Maroon McDavdi Eberle
Lucic Draisaitl Slepyshev
Caggiula RNH Kassian
Hendricks Letestu Pakarinen

Klefbom Larsson
Sekera Benning
Davidson Gryba

Talbot
Brossoit

OILERS KEYS TO THE GAME

1) Paging Lines Two, Three, and Four. Yeah, we’ll harp on it one more time. The Oilers need someone from the 2nd, 3rd, or 4th lines to create offense. The Edmonton Oilers have scored 1 or fewer goals in four straight games. That isn’t anywhere close to good enough for this team. While Talbot didn’t give them much of a chance on Saturday, this group isn’t giving Talbot much help either. Nuge should be better. Lucic should be better. Eberle should be better.

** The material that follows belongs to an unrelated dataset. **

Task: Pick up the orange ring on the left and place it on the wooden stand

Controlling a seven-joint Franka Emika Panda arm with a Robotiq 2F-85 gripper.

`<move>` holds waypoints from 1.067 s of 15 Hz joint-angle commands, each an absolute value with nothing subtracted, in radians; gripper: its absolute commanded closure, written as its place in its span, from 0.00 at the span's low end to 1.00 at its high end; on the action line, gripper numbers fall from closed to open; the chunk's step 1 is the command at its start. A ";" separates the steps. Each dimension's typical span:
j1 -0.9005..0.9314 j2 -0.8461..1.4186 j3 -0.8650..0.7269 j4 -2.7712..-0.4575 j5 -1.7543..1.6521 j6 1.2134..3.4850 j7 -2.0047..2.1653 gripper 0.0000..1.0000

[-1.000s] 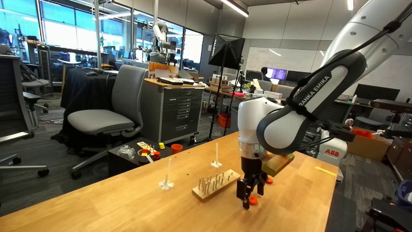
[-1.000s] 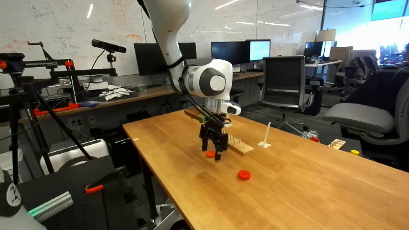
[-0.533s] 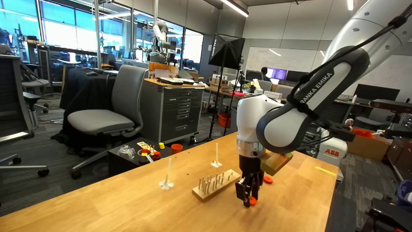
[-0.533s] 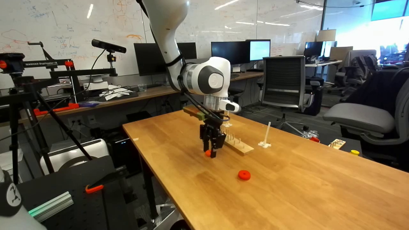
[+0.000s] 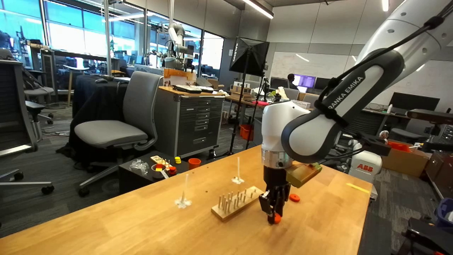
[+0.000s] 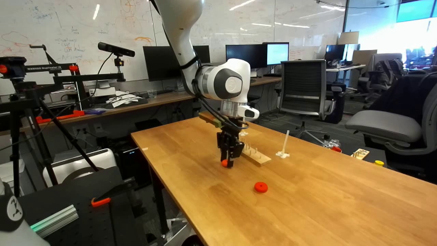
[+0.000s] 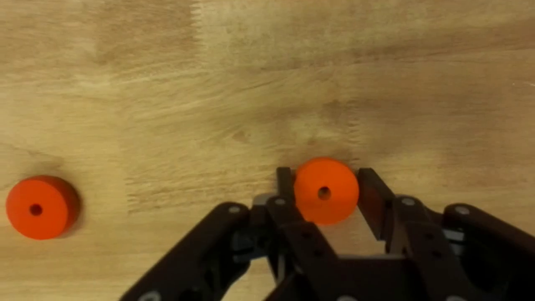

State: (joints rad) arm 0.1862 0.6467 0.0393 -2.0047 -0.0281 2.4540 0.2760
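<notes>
The orange ring on the left (image 5: 277, 219) is clasped between the fingertips of my gripper (image 7: 326, 186). From above, the wrist view shows its round face and small centre hole, with a finger pad (image 7: 372, 200) on one side and the opposite finger beyond. My gripper (image 6: 227, 161) is low over the table; whether the ring is clear of the wood is hard to tell. A like orange ring (image 6: 261, 187) lies flat on the table, at the left of the wrist view. The wooden stand (image 5: 244, 206), a pegged pale block, sits beside the gripper in both exterior views, partly hidden by it (image 6: 260, 159).
Two thin pale posts rise from taped bases beyond the stand: a nearer post (image 5: 185, 189) and a farther post (image 5: 238, 170). Past the table edge, a low black surface (image 5: 131, 179) carries cups, a pegged board and yellow rings.
The jaws have come together from wide apart and now grip the ring. Over the last half second the gripper and ring have moved up slightly. The other ring and the stand are unmoved.
</notes>
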 commanded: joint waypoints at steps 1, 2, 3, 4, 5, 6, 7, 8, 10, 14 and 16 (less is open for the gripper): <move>0.125 0.572 0.076 -2.013 0.056 2.424 0.202 0.82; 0.113 0.556 0.082 -2.013 0.078 2.426 0.190 0.82; 0.102 0.538 0.085 -2.011 0.098 2.425 0.180 0.82; 0.094 0.526 0.087 -2.006 0.115 2.425 0.175 0.82; 0.091 0.517 0.087 -1.998 0.127 2.423 0.174 0.82; 0.089 0.510 0.085 -1.990 0.137 2.423 0.178 0.82; 0.091 0.507 0.080 -1.978 0.144 2.421 0.189 0.82; 0.092 0.507 0.077 -1.964 0.148 2.414 0.197 0.82; 0.097 0.514 0.070 -1.937 0.151 2.402 0.212 0.82; 0.112 0.542 0.060 -1.883 0.142 2.383 0.249 0.82; 0.117 0.558 0.056 -1.857 0.139 2.371 0.271 0.82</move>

Right now, the hope is Draisaitl will give that 2nd line a boost. It needs more than a boost though. It needs resuscitation.

2) PK Blues. The Oilers carried a lot of the play against the Hawks 5v5 but some poor goaltending and critical errors undid a lot of that. It resulted in some pundits saying the team was “vastly outplayed” but that wasn’t really the case. They were guilty of some boneheaded errors, but they weren’t vastly outplayed, except on Special Teams. The Oilers dropped the ball in a big way on special team. They were 0/2 on the Power Play and allowed the Hawks to go 2/2 on their man-advantages. Edmonton mustered just 2 shots on their 2 Power Plays while the Hawks put 6 on Talbot in their 2 tries. Not good enough. Not good enough from everybody involved.

3) So Hot Right Now. Martin Hanzal (along with Brian Boyle), remains a trade deadline target for the Edmonton Oilers as a 3rd line center. He, along with the rest of his club, played last night against the Flames and he picked up a goal along the way. In fact, he has 3 goals in his last 2 games, so if the Oil have been watching, he’s been heating up at exactly the right time. He only played 14:30 last night, so while he’s on the 2nd half of a back-to-back, he shouldn’t be overly worn down. The Flames didn’t give the Yotes much of a battle. Thanks for nothing, Calgary.

Puck drops tonight at 7PM Mountain Time on Sportsnet West. Game On!